PROBLEM DESCRIPTION » In the listing below, count the lines containing the string "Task" and state only the number.

EXTRACTED DATA »
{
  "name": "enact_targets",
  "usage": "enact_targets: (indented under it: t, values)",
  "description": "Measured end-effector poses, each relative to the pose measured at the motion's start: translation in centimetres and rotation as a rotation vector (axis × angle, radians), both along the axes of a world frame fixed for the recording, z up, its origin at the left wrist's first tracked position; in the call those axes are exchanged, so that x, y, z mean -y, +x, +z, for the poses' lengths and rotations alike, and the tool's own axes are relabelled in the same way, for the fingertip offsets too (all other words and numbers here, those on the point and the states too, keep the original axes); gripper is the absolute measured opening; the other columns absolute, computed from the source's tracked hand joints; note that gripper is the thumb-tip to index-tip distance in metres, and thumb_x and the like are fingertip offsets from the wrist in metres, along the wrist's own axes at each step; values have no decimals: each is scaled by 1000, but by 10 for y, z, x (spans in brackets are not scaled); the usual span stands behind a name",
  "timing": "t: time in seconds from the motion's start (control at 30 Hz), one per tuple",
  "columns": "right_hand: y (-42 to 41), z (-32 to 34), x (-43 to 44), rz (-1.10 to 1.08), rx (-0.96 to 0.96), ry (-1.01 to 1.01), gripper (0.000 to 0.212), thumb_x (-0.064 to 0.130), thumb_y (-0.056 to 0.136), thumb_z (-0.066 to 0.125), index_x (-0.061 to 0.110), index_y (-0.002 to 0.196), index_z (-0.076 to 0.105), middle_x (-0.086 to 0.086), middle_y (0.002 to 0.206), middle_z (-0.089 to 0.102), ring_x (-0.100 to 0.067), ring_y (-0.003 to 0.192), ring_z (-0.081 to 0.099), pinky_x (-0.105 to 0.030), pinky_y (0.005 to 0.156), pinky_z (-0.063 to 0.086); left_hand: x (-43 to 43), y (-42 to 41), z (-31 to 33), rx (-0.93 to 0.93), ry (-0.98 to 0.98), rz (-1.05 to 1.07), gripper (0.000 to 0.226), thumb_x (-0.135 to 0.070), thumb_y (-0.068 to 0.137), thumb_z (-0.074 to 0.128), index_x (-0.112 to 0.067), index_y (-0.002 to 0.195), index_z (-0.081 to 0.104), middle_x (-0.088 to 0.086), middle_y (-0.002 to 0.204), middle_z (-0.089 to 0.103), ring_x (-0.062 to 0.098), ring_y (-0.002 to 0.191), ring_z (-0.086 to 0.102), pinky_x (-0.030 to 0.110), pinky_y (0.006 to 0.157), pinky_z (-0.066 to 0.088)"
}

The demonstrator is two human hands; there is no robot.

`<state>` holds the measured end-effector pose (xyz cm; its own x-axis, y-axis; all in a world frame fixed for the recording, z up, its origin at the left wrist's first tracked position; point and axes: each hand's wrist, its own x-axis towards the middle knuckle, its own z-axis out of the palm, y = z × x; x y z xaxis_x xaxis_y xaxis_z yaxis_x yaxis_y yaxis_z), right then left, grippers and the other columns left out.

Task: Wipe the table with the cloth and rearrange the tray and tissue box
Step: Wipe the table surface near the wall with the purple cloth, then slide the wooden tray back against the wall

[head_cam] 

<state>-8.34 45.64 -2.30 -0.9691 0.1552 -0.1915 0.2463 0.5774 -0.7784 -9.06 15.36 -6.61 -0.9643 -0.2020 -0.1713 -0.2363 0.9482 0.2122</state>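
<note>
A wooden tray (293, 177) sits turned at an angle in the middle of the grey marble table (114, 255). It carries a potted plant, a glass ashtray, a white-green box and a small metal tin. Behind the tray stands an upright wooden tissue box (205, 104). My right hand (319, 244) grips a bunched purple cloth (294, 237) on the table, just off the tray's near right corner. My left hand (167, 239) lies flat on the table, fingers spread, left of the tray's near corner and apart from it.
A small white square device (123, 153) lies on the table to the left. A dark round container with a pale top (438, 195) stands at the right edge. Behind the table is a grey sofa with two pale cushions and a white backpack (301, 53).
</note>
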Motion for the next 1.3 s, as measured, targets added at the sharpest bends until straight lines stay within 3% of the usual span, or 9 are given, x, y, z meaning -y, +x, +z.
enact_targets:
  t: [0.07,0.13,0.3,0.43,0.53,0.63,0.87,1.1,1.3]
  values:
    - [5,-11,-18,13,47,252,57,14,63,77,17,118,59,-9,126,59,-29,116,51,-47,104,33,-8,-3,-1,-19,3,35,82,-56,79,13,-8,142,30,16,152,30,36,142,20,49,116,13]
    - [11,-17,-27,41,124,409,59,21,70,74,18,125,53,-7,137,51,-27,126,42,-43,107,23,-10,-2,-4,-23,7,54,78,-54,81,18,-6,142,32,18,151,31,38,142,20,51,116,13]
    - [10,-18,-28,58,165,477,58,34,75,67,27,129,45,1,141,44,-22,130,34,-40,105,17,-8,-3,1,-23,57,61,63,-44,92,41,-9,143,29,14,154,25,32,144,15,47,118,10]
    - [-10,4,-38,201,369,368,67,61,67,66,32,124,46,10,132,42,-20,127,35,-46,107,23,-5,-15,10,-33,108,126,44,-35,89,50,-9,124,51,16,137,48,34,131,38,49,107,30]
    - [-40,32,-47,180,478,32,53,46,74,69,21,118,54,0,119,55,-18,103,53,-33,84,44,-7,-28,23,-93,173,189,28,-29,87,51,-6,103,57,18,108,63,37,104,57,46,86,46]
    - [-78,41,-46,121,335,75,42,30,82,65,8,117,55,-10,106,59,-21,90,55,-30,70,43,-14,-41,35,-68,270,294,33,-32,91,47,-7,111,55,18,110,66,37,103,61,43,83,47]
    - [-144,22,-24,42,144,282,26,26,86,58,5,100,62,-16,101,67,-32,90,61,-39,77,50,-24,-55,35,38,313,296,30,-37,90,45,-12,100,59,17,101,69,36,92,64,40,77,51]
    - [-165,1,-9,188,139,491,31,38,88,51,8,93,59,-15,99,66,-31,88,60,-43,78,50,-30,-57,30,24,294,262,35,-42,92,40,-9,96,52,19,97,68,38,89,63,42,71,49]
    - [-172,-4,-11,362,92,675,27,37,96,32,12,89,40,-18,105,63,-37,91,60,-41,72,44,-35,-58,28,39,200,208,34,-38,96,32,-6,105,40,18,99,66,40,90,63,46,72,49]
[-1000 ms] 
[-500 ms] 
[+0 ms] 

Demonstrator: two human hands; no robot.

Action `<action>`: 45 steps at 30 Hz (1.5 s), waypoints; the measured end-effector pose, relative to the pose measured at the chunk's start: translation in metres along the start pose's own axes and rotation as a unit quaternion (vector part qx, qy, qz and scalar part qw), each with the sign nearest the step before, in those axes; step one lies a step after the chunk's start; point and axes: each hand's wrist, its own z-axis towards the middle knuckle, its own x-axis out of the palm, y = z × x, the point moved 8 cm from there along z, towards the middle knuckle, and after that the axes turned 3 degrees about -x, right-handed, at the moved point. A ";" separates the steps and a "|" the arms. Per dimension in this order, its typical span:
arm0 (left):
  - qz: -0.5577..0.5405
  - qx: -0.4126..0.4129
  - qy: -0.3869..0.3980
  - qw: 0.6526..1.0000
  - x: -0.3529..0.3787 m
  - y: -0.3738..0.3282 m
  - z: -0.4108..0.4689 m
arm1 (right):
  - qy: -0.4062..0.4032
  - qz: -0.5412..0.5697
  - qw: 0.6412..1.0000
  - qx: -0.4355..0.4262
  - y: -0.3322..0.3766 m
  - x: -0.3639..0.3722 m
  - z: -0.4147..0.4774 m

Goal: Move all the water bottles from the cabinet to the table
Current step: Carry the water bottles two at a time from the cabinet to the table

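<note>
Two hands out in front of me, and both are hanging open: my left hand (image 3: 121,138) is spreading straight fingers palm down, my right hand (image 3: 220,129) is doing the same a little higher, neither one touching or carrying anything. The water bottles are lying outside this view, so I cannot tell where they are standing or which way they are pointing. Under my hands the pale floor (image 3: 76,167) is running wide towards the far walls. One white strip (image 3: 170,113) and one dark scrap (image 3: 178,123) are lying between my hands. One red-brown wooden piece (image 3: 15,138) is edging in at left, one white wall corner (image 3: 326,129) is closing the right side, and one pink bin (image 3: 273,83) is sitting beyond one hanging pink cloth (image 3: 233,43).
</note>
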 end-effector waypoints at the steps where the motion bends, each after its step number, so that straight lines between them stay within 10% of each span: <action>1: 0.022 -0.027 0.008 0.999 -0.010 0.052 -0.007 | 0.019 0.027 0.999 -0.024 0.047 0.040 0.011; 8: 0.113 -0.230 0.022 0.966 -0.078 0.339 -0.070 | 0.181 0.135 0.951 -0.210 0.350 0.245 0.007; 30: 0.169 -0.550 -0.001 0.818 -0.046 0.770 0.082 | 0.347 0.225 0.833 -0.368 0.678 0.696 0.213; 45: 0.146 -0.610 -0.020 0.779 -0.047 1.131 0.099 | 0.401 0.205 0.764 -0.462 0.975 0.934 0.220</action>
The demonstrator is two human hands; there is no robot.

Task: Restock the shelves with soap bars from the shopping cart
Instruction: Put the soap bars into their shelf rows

WRITTEN SOLUTION » 2